Without any pictures, retype exactly the lines that begin at the one holding "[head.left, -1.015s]" and end at the last line of the data below.

╭──

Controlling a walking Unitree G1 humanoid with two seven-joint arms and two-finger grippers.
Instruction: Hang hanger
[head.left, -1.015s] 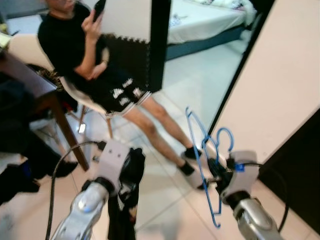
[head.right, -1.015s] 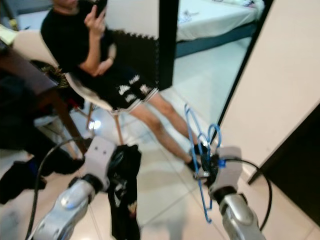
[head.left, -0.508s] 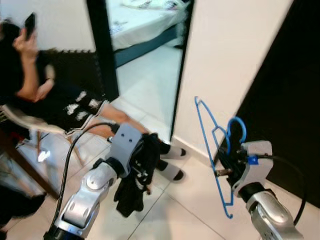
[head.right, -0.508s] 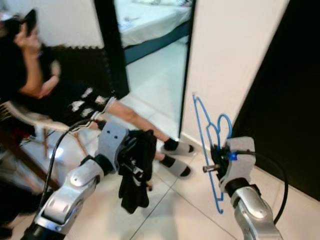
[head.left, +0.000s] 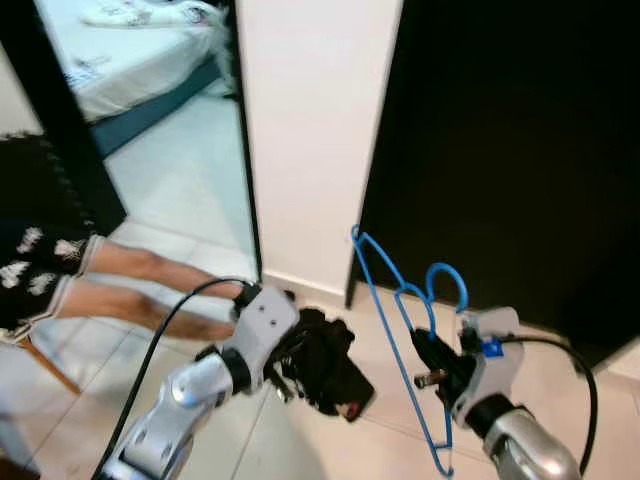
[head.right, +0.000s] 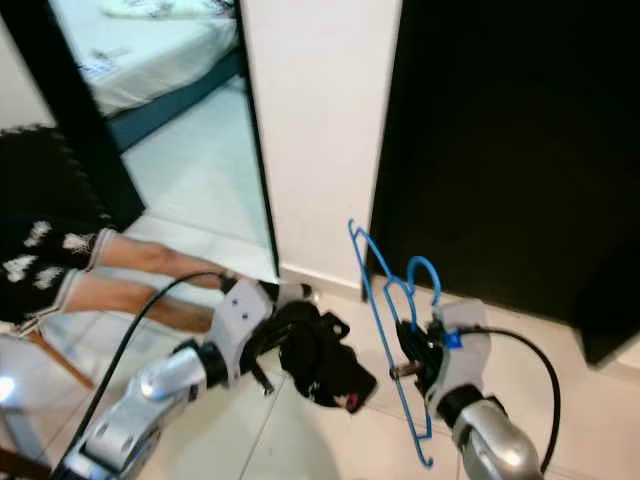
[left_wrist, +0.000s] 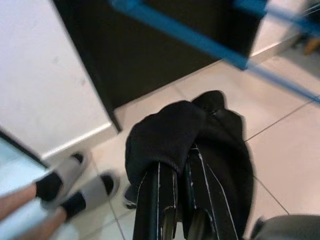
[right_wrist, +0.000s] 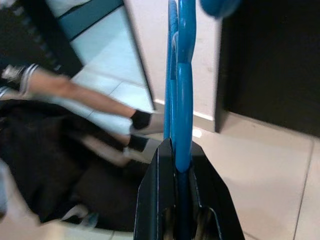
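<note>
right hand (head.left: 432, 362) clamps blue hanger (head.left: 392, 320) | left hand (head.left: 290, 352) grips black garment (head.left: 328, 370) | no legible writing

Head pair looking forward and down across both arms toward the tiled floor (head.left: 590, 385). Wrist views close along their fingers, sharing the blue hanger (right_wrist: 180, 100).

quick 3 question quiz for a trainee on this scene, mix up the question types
1. True or false: the right pincer is shut on the blue plastic hanger.
2. The left pincer grips: A) a white towel B) a black bunched cloth C) a red cup
3. Fill in: the person's legs lie on the robot's ___ side.

Key: 1 true; 2 B; 3 left
</note>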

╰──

* _Written answer_
[head.left, -1.015s] 
[head.right, -1.015s] 
[head.left, -0.508s] 
[head.right, -0.508s] 
[head.left, +0.000s] 
[head.right, +0.000s] 
[left_wrist, +0.000s] 
[right_wrist, +0.000s] 
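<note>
right hand (head.left: 432, 362) clamps blue hanger (head.left: 392, 320) | left hand (head.left: 290, 352) grips black garment (head.left: 328, 370) | no legible writing

Head pair looking forward and down across both arms toward the tiled floor (head.left: 590, 385). Wrist views close along their fingers, sharing the blue hanger (right_wrist: 180, 100).

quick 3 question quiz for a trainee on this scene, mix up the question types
1. True or false: the right pincer is shut on the blue plastic hanger.
2. The left pincer grips: A) a white towel B) a black bunched cloth C) a red cup
3. Fill in: the person's legs lie on the robot's ___ side.

Key: 1 true; 2 B; 3 left
</note>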

This exercise requires nothing more.